The prevalence of congenital syphilis in Mbarara Regional Referral Hospital (MRRH) is not known; the only available data estimated a 2.2% prevalence of syphilis 20 years ago among women attending ANC . Since congenital syphilis is a sentinel event in antenatal care quality, there is a need for current data. In this study we describe current prevalence and maternal factors associated with congenital syphilis among newborns delivered in MRRH.

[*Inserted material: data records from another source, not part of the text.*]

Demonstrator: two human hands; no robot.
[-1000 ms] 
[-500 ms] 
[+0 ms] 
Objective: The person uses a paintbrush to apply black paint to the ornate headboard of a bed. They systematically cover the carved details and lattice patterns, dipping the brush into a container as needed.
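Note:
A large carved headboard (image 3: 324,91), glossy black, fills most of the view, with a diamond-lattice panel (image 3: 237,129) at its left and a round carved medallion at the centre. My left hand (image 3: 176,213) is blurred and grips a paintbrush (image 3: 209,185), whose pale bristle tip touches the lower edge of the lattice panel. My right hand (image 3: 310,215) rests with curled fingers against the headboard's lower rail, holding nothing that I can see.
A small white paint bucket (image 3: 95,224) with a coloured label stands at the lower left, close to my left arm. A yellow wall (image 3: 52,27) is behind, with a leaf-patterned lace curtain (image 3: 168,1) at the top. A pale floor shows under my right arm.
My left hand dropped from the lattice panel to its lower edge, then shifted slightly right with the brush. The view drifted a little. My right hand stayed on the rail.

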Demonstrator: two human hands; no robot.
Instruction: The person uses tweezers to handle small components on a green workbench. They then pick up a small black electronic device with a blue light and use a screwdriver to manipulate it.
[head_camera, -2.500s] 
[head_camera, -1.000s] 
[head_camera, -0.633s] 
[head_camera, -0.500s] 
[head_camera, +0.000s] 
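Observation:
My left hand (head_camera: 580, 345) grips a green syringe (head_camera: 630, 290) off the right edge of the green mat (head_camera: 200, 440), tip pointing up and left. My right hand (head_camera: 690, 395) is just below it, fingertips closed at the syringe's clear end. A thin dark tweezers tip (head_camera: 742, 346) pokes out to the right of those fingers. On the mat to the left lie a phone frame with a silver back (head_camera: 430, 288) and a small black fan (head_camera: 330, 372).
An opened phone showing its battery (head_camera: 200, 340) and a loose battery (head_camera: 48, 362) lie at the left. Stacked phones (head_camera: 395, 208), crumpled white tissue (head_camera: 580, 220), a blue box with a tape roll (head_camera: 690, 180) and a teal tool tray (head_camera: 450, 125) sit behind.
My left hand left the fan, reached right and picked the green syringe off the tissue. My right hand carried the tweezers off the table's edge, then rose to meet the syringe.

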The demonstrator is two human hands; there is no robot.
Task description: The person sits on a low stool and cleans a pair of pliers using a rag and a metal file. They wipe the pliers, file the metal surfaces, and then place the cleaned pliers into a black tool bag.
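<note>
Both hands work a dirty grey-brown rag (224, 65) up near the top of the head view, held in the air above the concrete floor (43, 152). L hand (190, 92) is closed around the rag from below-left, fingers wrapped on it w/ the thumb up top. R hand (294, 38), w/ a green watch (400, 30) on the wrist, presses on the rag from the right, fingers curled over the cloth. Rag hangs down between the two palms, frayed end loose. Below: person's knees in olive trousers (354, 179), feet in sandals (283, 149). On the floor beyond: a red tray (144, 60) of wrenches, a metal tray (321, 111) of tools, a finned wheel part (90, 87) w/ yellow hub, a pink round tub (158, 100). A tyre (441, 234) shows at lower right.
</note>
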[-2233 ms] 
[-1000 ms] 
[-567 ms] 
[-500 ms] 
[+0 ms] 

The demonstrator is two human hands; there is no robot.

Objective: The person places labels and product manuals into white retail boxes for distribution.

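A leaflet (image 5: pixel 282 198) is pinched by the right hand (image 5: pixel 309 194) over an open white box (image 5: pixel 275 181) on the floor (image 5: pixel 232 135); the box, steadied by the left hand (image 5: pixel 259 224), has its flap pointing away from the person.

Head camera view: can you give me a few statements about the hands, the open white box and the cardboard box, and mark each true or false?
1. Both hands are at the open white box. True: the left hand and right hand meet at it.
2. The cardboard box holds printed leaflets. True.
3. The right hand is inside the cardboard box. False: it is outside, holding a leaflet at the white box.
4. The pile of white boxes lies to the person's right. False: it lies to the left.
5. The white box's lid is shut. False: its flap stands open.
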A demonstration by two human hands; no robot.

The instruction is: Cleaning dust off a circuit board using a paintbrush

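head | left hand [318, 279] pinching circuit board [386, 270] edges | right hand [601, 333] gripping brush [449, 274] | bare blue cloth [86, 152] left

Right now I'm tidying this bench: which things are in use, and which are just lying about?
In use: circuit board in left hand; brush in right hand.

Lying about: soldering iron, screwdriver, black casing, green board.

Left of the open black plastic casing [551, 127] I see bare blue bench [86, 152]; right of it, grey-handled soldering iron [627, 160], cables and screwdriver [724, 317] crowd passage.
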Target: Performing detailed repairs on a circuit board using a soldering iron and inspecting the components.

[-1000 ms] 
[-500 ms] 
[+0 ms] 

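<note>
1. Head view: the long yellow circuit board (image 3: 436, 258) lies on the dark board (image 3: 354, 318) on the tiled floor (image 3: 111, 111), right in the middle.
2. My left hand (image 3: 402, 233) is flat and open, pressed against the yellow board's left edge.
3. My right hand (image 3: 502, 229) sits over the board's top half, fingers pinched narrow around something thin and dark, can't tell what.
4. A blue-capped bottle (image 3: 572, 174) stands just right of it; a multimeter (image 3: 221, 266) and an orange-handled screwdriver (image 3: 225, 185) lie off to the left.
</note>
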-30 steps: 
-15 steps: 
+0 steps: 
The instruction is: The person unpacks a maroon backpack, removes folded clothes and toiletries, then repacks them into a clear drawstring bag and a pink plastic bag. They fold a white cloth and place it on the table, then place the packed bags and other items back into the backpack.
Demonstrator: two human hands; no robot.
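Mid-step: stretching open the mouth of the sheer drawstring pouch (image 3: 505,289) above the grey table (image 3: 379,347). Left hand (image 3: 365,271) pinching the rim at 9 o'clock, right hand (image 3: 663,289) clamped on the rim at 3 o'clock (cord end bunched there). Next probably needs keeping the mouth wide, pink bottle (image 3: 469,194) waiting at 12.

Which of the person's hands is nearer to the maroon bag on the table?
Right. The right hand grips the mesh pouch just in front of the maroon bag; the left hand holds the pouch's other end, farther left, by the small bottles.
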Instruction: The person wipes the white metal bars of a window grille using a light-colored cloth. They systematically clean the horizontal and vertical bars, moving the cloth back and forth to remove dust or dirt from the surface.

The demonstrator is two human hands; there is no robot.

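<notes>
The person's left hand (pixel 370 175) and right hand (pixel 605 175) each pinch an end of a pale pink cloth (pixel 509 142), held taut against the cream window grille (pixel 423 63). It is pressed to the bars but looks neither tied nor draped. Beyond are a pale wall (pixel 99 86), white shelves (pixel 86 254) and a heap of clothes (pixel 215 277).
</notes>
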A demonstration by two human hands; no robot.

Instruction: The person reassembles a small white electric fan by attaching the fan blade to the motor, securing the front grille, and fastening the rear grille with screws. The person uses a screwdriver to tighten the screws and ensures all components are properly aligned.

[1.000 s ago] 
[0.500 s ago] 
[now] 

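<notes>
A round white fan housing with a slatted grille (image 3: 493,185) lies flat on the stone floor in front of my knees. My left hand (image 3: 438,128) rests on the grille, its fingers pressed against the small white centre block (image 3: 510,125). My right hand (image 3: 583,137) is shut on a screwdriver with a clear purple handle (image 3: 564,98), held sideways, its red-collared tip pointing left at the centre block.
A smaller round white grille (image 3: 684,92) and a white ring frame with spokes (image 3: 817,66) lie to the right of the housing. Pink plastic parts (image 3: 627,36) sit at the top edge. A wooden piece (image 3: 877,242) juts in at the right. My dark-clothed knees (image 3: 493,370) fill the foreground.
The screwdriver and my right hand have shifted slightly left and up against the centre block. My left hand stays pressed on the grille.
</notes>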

This was a cross-sectional study of mother-newborn dyads in the maternity ward of MRRH between June and September 2015. They were consecutively enrolled on admission in labour or after birth as long as their newborns were alive. Structured interviewer-administered questionnaires were used to record information including maternal syphilis sero-status in the current and previous pregnancies, history of treatment for syphilis; for those who said they had tested positive, potential risk factors for syphilis infection, including number of sexual partners, marital status and occupation. Significant information related to past obstetric outcomes such as history of late abortions, stillbirths and neonatal deaths were also recorded (Supplement material). When available, the mothers’ antenatal care cards were reviewed to confirm the information.
Diagnosis of syphilis
Diagnostic testing for maternal Rapid Plasma Reagin (RPR) as confirmatory test of recent infection. We defined active syphilis as blood testing positive with TPHA and RPR. All tests were conducted within 1 h after blood drawing. The approach to diagnostic testing for syphilis in newborn babies followed the CDC 2010 STD Treatment Guidelines [13, 14]. Only newborns of mothers diagnosed positive for syphilis with TPHA and RPR were tested. Newborns’ venous blood was tested using the same RPR test.
RPR titres of both mothers and newborns were measured, and their ratio compared. The newborn’s titre was considered high, if the concentration was four fold higher than that of the mother. Newborns were said to have congenital syphilis if they had high titres of RPR.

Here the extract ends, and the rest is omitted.